The nod to The Wall is not arbitrary: That work is about a man who becomes so lost in his own psychosis that he cannot engage with the outside world. That is David’s (and perhaps my own) worst nightmare. So in some small way, this film is a treatise against that kind of eventuality.

Throughout the process I always thought of David and Don as a sort of Batman and Robin duo, and I tried to keep that sense of pure goodness of intent present throughout the story. I didn’t want the movie to look like a Batman and Robin episode (that comicbook/noir style has been so overplayed), but I did want to illuminate that simplifed notion of good and evil. I also used that model for Don as the innocent Boy Wonder providing David/Batman with an admiring reflection to give him renewed confidence in the face of calamity and doubt.

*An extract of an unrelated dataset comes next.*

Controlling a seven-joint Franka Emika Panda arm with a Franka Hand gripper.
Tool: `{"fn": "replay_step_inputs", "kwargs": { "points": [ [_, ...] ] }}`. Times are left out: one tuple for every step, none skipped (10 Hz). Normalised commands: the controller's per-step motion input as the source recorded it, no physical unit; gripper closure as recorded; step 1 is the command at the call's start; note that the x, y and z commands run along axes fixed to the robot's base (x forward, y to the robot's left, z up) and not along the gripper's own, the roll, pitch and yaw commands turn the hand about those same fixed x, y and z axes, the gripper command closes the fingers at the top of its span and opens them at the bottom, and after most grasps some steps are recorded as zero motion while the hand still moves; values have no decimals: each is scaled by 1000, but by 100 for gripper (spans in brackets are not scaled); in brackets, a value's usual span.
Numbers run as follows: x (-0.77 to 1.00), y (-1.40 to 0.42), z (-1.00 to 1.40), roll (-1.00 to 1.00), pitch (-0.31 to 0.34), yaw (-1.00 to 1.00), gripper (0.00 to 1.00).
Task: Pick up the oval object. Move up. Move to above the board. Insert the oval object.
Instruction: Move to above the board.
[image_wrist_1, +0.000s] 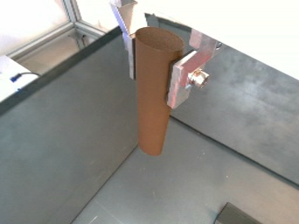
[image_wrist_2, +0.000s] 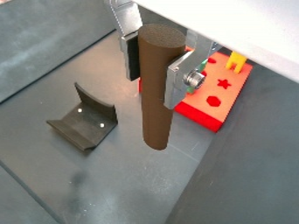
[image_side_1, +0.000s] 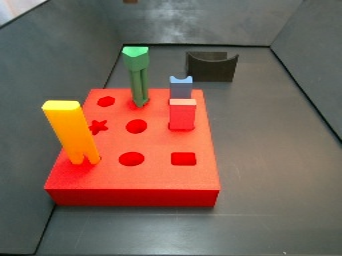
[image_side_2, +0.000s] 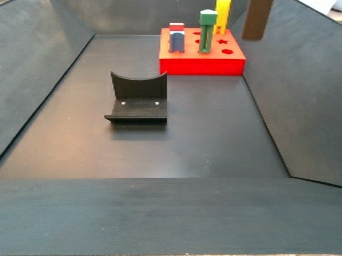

Visually, I used models like Brazil, Raising Arizona and The Hudsucker Proxy to inspire the look of a stylized world of vast beaurocracy seen through the eyes of a naive and idealistic neophyte. The deliberate use of subjective camera angles, a simplified color scheme and dynamic match-editing all aided in realizing David’s simplistic view of the world. I think this contributes to emphasizing the innocence and purity of heart that permeates the character and utlimately the whole film.

I believe that it is only when we are able to put aside our cynacism and see the world the way David does that we can engage it with the zeal that he does, and thereby find the pleasure and the beauty that is there all around us, even in the most unlikely and unexpected of places... even in the DMV.